After last week's experience with the kids in Mankato making one-dish meals, I went home and came up with one of my own. I like the idea of cooking a meal in one pot and having only one pot to clean. Although, I have to admit that I love to clean dishes. I don't know when this started; but, I enjoy it. I think it would be difficult to love cooking as much as I do and not also appreciate the cleaning part. It is something about the finished project and a feeling of accomplishment after we are all full and everything is clean and put away. It's satisfying.
I am calling this dish a Mediterranean Hot Pot. I cannot take all of the credit for it as the inspiration came from a recipe in my cookbook, "Vegetarian: tasty recipes for every day" edited by Helen Aitken. Also, Daphne, my daughter, helped me decide what vegetables we should add. She wouldn't let me include eggplant, which I would have put in this dish. She isn't fond of eggplant. I knew only she and I would eat this in my house, so I went with her ideas and added extra red bell pepper instead. She loves sweet red peppers. I wanted the dish to be heart healthy, so I kept a Mediterranean influence in mind when choosing these ingredients.
The Mayo Clinic website suggests that a heart healthy/Mediterranean diet includes, but is not limited to, these components:
Mediterranean Hot Pot
Meals eaten with family and friends
A generous amount of vegetables
Consuming olive oil
Mediterranean Hot Pot
Time: one hour
3 Tbsp. olive oil
1 onion, sliced
2 cloves garlic, chopped
2 stalks of celery, chopped
2 large sweet red peppers
1 yellow squash, sliced
1 can sliced button mushrooms
1 can artichoke hearts
1 can garbanzo beans
1 can tomato sauce
3 cups vegetable or chicken stock
2 cups brown rice
Salt and pepper to taste
1 cup fresh cilantro
1 cup skim mozzarella cheese, shredded
Heat the olive oil in a stock pot. Add the onions and cook for ten minutes, until translucent. Add the garlic, celery, peppers and yellow squash and saut for ten minutes more. Add the artichoke hearts, garbanzo beans, tomato sauce, and stock. Add the brown rice and bring to a boil. Turn the heat to low, cover and simmer for 45 minutes. Make sure rice is tender and add salt and pepper to taste. Ladle into bowls and top with mozzarella cheese and fresh cilantro.
Using herbs and spices instead of salt
Drinking red wine
So, I poured myself a glass of red wine and poured a glass of orange juice into a martini glass for Daphne and we began creating this dish.
Lately, I have been limiting all of the white carbohydrates from my diet, like potatoes, white flour pasta, and white rice. Instead, I have been using brown rice and absolutely loving it. Brown rice takes a few minutes longer to cook, but I find the flavor to be superior. It's richer and fuller whereas white rice has no flavor at all. Whole brown rice is rice in its original form with the bran intact. White rice is brown rice that has gone through at least one of several processes, including polishing, parboiling and/or pre-cooking.
When the rice comes in from the field, the hull is removed and the result is whole brown rice. In this unprocessed state, whole brown rice offers a natural concentration of vitamins and minerals, including potassium, riboflavin, niacin and thiamin, and it still has its bran, which is a natural fiber.

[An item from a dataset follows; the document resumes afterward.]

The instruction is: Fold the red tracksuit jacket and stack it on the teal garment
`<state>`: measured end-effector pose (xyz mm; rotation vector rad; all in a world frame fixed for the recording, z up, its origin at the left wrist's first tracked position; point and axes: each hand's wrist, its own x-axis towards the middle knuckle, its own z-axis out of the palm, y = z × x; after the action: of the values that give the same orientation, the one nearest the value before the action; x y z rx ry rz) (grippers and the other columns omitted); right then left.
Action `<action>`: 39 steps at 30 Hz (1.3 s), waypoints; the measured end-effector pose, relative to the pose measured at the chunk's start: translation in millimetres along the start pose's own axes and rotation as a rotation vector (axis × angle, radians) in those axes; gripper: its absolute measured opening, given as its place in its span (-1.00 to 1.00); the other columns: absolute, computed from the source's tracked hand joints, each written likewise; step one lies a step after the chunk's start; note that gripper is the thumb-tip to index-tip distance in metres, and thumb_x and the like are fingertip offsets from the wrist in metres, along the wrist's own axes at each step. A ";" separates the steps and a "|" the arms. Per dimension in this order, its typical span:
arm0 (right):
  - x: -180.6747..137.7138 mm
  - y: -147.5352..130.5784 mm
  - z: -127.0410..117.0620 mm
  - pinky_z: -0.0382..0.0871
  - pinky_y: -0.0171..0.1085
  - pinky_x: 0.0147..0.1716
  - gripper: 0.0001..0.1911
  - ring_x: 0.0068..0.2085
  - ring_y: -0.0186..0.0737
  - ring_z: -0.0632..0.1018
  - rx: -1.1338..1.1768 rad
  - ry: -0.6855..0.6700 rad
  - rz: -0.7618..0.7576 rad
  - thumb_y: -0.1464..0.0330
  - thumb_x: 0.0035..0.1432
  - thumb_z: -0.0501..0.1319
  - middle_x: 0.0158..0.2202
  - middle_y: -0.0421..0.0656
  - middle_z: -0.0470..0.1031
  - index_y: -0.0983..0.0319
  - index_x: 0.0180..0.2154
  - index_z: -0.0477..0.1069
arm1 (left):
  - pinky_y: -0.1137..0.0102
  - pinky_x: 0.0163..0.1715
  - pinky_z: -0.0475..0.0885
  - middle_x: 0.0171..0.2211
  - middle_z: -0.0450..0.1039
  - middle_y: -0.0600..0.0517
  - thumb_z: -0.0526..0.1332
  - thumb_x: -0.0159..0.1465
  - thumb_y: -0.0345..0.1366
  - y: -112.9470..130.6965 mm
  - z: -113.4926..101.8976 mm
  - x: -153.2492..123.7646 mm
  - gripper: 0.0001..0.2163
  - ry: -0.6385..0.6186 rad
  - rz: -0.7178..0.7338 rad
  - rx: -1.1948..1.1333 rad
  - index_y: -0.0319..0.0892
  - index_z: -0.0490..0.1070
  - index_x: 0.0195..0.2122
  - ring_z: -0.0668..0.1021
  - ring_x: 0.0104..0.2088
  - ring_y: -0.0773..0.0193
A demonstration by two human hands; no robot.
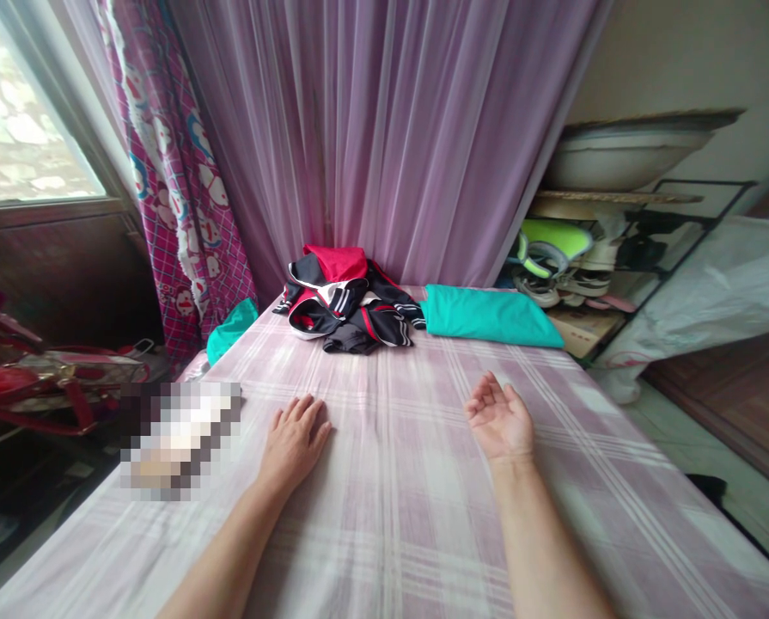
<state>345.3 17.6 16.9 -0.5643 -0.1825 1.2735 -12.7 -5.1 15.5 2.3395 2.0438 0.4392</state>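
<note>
Head cam: left hand (294,440) flat on pink-white checked bed sheet (397,524), fingers apart; right hand (500,423) palm up w/ fingers loosely curled, empty. Black-red-white clothes pile (345,309) lies well beyond both.

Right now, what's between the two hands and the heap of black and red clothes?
Only bare pink checked bedsheet, seen in the head view, lies between the left hand, the right hand and the heap of clothes.

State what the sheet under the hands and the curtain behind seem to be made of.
Sheet: likely woven cotton-type cloth, matt; check pattern and soft creases by the left hand suggest it. Curtain: thin sheer fabric, perhaps synthetic; light shows through its fine folds.
</note>
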 end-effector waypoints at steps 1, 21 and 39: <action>-0.9 -1.7 1.0 0.46 -0.38 -0.51 -0.84 -0.42 -0.35 0.60 0.022 0.018 -0.005 0.30 0.16 0.25 -0.40 -0.24 0.61 0.22 -0.23 0.50 | -0.03 0.27 0.19 0.28 0.32 -0.11 0.05 0.37 -0.13 0.0 -0.1 0.0 -0.58 -0.001 -0.001 0.003 -0.07 0.35 0.22 0.31 0.30 -0.02; 7.7 -12.2 -12.9 0.48 -0.37 -0.49 -0.86 -0.44 -0.36 0.60 0.030 0.022 -0.092 0.29 0.13 0.27 -0.42 -0.28 0.60 0.20 -0.27 0.47 | -0.02 0.27 0.18 0.29 0.31 -0.11 0.04 0.37 -0.12 -0.2 -0.7 0.0 -0.57 -0.010 0.000 0.005 -0.08 0.35 0.22 0.30 0.31 -0.02; 4.7 -9.8 -6.9 0.49 -0.36 -0.50 -0.84 -0.44 -0.34 0.60 -0.003 0.028 -0.084 0.27 0.14 0.26 -0.41 -0.25 0.60 0.21 -0.26 0.50 | -0.04 0.27 0.18 0.28 0.32 -0.12 0.05 0.37 -0.13 -0.4 0.6 0.2 -0.57 -0.004 0.000 0.005 -0.07 0.35 0.22 0.31 0.30 -0.02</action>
<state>358.0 18.2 15.0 -0.5714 -0.1828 1.1837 -12.9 -4.7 14.8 2.3413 2.0459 0.4288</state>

Brown rice is also better for the environment because it requires less processing. The less processing of a food, the less energy required. There's also the issue of the synthetic vitamins added back into the white rice. These are produced in laboratories and factories from a variety of chemicals; and these sorts of processes are well known for their negative impact on the environment. Therefore, brown rice is not only better for your health and tastes better, it is also good for the planet. So, I have made the switch. I'm also eating the whole wheat pasta which I have surprisingly grown to love.
I am not suggesting that we all go out and convert to only olive oil and brown rice. I will be the first to admit that I love butter as I have mentioned in this column several times. I will still be cooking dishes with butter and cream and potatoes. In fact, just last week, the kids and I made salmon with a hollandaise sauce, which defeats the entire purpose of eating heart healthy salmon. I was shocked to discover that to make the sauce for the three of us, we needed eight egg yolks and two sticks of butter. I made it anyway and it was so delicious. I smiled with every bite. There may have even been a few moans of satisfaction throughout the meal. Sometimes the benefit you get from being so joyful with each bite, like the joy butter brings to me, is just as good as eating healthy. Happiness too is good for the heart. I just want to make that kind of cooking the exception and not the rule.
These changes are helping me to stick with my goal of being in the best shape ever by the Fourth of July. I did include cheese in this recipe; but it is low fat. Cheese has been my downfall in trying to eat healthy and I never used to buy the low fat cheese. I believed that low fat meant low flavor. I was wrong; low fat cheese is really good. I am so happy about this. If you are interested in trying to add some low fat, high fiber, nutritious meals to your diet, give this one a shot. It is delicious.